◆ Work to complete: Transcribe the listing that follows exactly, from its first line to its last.

◆ Exercise data:
- Opening Delimiter -

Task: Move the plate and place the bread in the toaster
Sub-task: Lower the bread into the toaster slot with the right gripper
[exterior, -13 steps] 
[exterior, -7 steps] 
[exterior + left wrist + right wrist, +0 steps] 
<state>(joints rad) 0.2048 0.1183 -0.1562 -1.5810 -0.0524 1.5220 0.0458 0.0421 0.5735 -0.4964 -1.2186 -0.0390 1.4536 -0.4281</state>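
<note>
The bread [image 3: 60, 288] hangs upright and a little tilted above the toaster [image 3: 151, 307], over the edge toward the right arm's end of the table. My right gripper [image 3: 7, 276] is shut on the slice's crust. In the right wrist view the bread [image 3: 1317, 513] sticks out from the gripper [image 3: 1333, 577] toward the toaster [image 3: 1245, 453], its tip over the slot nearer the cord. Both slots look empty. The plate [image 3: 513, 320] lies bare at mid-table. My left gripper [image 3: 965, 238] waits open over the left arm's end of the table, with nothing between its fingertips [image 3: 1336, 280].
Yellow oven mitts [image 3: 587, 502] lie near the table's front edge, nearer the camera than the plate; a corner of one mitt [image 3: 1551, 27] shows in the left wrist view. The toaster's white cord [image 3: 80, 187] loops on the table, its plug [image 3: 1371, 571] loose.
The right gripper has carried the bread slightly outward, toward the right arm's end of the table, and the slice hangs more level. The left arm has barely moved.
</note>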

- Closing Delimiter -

◆ Answer section:
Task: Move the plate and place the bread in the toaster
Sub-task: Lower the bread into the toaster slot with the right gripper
[exterior, -13 steps] 
[exterior, -7 steps] 
[exterior + left wrist + right wrist, +0 steps] 
<state>(joints rad) 0.2048 0.1183 -0.1562 -1.5810 -0.0524 1.5220 0.0458 0.0421 0.5735 -0.4964 -1.2186 -0.0390 1.4536 -0.4281</state>
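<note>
The bread [image 3: 60, 288] hangs upright and a little tilted above the toaster [image 3: 151, 307], over the edge toward the right arm's end of the table. My right gripper [image 3: 7, 276] is shut on the slice's crust. In the right wrist view the bread [image 3: 1317, 513] sticks out from the gripper [image 3: 1333, 577] toward the toaster [image 3: 1245, 453], its tip over the slot nearer the cord. Both slots look empty. The plate [image 3: 513, 320] lies bare at mid-table. My left gripper [image 3: 965, 238] waits open over the left arm's end of the table, with nothing between its fingertips [image 3: 1336, 280].
Yellow oven mitts [image 3: 587, 502] lie near the table's front edge, nearer the camera than the plate; a corner of one mitt [image 3: 1551, 27] shows in the left wrist view. The toaster's white cord [image 3: 80, 187] loops on the table, its plug [image 3: 1371, 571] loose.
The right gripper has carried the bread slightly outward, toward the right arm's end of the table, and the slice hangs more level. The left arm has barely moved.
</note>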

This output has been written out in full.